Te Takitaki – by Tom Dobinson and George Grieve from Patterson Associates, and Sophie Edwards and Jayne Kersten from Jasmax – draws inspiration from the structure of a Māori palisade, a fence that assisted in the fortification of a key piece of land.

The Lost Kina, by Thomas Seear-Budd and James Ross, graduates from Studio Pacific Architecture, uses 625 neglected road cones to compose a structural object standing approximately 8m tall.

Arcadia by Rachael Piper and Ji Hye Lim.

Arcadia emulates a typical visual language of an 18th or 19th-century garden folly with reference to a Gothic vaulted archway. Rachael Piper and Ji Hye Lim from Warren and Mahoney Architects designed this concept.

Tickled Pink, designed by Hannah Manning-Scott from Auckland Art Gallery and Cameron Deynzer from Glamuzina Architects, incorporates interior chambers that focus the visitor’s attention onto different parts of the landscape.
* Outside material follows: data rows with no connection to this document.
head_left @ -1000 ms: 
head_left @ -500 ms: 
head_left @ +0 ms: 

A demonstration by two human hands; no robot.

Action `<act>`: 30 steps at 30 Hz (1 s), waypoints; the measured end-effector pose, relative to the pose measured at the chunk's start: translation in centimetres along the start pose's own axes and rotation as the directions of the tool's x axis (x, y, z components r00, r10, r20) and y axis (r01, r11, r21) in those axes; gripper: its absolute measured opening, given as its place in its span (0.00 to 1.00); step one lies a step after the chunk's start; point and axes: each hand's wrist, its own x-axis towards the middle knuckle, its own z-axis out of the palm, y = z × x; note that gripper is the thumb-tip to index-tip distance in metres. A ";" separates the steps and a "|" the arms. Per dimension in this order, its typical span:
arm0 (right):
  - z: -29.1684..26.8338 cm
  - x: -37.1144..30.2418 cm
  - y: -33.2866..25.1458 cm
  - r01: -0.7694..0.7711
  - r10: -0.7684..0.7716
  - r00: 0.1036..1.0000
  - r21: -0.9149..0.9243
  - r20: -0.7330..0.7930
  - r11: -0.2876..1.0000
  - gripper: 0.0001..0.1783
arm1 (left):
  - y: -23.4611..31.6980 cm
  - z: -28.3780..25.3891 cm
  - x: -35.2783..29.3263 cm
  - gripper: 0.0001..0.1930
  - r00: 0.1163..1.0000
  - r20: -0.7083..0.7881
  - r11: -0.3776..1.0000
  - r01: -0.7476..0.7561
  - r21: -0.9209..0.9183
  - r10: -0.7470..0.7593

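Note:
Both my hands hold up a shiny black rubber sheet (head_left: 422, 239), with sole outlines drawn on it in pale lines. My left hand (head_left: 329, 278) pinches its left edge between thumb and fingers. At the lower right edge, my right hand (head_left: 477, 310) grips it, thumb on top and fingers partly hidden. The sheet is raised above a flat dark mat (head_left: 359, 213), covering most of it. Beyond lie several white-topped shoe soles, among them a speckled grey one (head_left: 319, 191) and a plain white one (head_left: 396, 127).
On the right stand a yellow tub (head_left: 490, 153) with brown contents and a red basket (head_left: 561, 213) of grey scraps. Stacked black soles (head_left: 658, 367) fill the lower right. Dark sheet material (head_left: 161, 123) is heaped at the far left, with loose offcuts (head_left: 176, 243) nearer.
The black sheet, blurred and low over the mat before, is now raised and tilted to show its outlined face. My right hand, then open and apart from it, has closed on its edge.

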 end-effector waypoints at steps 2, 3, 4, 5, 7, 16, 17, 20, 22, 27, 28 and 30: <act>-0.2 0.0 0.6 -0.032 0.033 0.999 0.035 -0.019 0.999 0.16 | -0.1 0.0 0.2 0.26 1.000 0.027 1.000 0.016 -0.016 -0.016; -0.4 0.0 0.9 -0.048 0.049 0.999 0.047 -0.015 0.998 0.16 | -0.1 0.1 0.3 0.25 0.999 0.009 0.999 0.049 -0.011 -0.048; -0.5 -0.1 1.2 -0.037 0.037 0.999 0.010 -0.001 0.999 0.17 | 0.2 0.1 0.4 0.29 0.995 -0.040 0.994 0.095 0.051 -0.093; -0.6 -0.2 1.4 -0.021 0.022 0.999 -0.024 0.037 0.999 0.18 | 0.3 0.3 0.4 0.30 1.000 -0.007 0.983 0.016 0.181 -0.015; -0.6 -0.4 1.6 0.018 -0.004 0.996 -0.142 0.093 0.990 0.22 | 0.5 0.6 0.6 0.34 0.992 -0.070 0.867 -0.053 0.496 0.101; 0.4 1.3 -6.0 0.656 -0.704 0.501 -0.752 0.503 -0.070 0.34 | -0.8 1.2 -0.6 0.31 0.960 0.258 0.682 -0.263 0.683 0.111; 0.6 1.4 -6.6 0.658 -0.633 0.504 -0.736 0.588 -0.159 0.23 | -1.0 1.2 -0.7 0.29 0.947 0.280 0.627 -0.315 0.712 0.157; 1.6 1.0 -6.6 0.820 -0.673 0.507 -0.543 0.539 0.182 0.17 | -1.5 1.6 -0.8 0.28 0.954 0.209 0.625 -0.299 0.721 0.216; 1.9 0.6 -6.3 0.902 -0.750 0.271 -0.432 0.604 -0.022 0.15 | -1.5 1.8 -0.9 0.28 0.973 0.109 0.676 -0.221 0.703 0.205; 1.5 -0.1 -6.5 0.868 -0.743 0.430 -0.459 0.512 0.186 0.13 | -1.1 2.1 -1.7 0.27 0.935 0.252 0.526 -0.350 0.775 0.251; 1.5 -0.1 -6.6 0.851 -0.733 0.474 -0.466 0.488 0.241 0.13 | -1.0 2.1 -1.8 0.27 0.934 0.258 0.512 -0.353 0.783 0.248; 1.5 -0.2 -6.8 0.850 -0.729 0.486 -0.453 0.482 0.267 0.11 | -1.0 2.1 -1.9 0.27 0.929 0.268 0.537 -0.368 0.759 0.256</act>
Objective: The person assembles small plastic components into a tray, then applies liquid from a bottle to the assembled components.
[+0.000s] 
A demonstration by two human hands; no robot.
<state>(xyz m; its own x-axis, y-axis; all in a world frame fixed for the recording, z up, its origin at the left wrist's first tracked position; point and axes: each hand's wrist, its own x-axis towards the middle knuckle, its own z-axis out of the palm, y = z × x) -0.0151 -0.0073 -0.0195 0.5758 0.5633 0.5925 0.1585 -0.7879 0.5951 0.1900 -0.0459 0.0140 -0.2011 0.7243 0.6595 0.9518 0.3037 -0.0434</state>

An Appellation of Air locates itself within and of the environment, with its form and fluctuations defined through the passing impressions of the wind and the hands of visitors. It is designed by Nick Denton of Studio Pacific Architecture and Guy Newton from architecture +.

An Appellation of Air by Nick Denton and Guy Newton.

The aim of the Folly award is to support young and emerging architects, or students in accredited New Zealand architecture programmes, to explore the intersections between architecture and sculpture, and the increasing overlap between the two disciplines.

This year, the jury consists of Richard Didsbury and Jonathan Organ from Brick Bay, Karen Warman and Joanne Duggan from Resene, Richard Harris from Jasmax, Justine Harvey from Architecture New Zealand, Greg Pritchard from Fletcher Building, Tony van Raat from AUT University and Ryan Mahon, the 2016 co-winner.

The 2017 winner, to be announced shortly, will receive an overall $35,000 grant towards realising the proposed project, including $15,000 from Resene, $10,000 in building supplies and services from Fletcher Building, and up to $5,000 worth of labour from Brick Bay Sculpture Trust.

The finished project will be installed in early March 2017 and will be exhibited at Brick Bay for a period of two years.